## [Problem to work on]
For the data below, give the number of lines in which "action" occurs. Include nothing besides that number.

=== Section Start ===

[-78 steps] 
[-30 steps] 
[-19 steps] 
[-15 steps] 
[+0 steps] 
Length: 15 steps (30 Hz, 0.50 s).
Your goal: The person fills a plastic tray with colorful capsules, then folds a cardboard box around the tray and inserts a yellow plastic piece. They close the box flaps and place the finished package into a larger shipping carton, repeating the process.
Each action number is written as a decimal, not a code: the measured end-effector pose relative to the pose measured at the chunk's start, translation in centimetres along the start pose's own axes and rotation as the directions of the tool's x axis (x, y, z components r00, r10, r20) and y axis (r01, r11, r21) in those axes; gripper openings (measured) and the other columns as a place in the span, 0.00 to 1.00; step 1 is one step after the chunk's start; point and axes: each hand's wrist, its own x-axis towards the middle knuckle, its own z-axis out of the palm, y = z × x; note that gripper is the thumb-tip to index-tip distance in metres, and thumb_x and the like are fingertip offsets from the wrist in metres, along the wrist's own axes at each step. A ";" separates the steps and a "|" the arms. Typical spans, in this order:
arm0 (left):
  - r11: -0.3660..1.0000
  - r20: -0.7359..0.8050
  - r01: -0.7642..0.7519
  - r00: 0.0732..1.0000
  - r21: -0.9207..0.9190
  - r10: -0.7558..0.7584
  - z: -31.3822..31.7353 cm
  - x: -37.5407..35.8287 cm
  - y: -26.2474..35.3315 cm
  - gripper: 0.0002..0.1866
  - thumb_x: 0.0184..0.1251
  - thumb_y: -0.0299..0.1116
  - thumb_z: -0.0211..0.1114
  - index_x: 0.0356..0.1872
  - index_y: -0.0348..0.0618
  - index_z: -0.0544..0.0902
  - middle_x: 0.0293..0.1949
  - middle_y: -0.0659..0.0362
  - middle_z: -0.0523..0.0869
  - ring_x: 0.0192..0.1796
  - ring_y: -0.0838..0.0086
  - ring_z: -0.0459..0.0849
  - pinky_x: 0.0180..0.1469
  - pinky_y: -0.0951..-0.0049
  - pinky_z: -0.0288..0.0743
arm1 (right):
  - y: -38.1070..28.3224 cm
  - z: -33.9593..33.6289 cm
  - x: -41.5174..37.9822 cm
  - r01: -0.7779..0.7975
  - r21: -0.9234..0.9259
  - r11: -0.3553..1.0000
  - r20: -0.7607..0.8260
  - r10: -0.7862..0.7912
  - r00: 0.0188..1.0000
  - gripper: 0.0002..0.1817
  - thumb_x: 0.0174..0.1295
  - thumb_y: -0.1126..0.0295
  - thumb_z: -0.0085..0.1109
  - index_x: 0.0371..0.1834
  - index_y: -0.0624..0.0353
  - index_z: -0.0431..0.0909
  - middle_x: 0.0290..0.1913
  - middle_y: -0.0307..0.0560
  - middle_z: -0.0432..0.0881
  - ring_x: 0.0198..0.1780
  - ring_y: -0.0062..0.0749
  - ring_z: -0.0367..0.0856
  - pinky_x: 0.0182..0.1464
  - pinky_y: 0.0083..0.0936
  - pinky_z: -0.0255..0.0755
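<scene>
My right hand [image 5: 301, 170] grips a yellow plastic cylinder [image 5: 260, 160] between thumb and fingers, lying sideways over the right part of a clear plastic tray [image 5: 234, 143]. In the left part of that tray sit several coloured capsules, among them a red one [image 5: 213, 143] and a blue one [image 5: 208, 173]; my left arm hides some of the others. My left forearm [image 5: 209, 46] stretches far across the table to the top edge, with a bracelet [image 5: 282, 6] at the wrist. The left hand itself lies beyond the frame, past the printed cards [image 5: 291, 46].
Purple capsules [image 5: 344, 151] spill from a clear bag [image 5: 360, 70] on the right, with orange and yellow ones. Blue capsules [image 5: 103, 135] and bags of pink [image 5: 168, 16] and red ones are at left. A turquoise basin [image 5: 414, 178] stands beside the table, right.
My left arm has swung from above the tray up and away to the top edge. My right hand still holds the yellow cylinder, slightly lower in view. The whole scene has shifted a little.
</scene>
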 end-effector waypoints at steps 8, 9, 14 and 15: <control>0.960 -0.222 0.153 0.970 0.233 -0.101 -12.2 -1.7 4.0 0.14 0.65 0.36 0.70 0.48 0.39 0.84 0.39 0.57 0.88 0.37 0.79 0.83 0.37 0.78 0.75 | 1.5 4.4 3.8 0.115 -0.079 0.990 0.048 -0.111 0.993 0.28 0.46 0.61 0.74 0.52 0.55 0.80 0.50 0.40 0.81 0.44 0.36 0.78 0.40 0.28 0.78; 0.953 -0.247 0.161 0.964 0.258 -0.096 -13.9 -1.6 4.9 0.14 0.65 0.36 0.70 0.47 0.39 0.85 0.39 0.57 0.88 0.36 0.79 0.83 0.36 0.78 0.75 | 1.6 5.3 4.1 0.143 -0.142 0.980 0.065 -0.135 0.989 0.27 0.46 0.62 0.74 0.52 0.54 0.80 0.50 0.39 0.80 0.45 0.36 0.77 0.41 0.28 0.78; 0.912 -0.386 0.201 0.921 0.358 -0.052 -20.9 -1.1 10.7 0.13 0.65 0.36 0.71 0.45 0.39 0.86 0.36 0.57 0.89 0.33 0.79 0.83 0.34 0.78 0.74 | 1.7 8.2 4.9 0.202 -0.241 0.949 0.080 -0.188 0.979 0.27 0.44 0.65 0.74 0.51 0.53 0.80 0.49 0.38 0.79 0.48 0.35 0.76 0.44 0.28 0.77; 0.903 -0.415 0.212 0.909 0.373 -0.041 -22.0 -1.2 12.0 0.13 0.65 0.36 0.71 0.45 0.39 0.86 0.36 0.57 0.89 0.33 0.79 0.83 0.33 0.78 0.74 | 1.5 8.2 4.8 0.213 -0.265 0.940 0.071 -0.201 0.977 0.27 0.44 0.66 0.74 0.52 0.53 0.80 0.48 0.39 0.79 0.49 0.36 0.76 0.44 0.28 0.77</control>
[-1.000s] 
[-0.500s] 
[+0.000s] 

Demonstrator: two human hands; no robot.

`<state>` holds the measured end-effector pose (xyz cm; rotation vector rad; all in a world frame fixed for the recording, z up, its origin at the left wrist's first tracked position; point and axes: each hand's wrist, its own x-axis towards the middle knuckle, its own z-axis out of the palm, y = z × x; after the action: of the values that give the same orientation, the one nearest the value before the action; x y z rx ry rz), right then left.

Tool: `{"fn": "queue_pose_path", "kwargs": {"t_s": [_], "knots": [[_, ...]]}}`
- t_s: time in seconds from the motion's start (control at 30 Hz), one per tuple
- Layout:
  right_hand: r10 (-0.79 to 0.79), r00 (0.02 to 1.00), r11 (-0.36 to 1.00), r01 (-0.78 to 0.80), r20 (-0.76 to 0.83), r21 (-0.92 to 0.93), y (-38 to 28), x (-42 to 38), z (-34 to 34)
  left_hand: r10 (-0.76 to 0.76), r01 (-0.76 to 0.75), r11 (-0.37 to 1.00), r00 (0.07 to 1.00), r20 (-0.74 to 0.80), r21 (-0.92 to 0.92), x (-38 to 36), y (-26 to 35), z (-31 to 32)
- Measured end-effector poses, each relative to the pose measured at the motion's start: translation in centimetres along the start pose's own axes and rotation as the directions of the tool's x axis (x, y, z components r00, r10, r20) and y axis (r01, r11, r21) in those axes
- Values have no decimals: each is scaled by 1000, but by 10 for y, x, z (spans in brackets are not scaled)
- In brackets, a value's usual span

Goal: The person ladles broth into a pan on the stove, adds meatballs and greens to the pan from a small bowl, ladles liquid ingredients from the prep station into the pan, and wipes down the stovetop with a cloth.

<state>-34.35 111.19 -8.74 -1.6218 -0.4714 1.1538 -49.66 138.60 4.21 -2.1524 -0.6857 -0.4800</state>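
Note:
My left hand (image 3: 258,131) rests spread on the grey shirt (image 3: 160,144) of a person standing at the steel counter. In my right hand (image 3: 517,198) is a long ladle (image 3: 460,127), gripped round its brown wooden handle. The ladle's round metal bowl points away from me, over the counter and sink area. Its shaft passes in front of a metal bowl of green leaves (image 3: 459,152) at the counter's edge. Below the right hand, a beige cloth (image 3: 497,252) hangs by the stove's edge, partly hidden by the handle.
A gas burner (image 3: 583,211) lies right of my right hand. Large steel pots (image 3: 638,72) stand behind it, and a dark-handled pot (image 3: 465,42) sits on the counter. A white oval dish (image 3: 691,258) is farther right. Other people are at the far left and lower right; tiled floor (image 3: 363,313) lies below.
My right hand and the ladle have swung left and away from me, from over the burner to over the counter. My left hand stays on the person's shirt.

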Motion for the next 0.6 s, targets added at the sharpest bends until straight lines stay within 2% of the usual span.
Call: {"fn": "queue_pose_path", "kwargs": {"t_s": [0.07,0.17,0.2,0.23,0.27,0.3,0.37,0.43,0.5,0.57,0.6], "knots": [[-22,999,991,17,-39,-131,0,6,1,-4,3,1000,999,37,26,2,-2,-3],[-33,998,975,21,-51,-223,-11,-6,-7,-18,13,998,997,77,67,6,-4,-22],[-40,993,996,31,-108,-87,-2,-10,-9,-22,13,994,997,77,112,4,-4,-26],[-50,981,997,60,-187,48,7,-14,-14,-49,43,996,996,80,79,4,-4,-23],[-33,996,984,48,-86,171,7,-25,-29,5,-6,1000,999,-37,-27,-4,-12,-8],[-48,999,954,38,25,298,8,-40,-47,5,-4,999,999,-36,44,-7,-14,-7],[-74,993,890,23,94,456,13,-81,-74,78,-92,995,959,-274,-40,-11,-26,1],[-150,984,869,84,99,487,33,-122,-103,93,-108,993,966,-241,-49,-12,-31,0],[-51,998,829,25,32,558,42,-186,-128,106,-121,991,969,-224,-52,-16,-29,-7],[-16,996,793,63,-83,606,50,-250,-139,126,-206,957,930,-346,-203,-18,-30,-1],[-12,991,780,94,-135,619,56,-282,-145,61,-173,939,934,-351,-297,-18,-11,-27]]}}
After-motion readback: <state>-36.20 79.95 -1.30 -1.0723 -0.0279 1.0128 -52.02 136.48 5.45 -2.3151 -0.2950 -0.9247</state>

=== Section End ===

## [Reply to the exercise]
2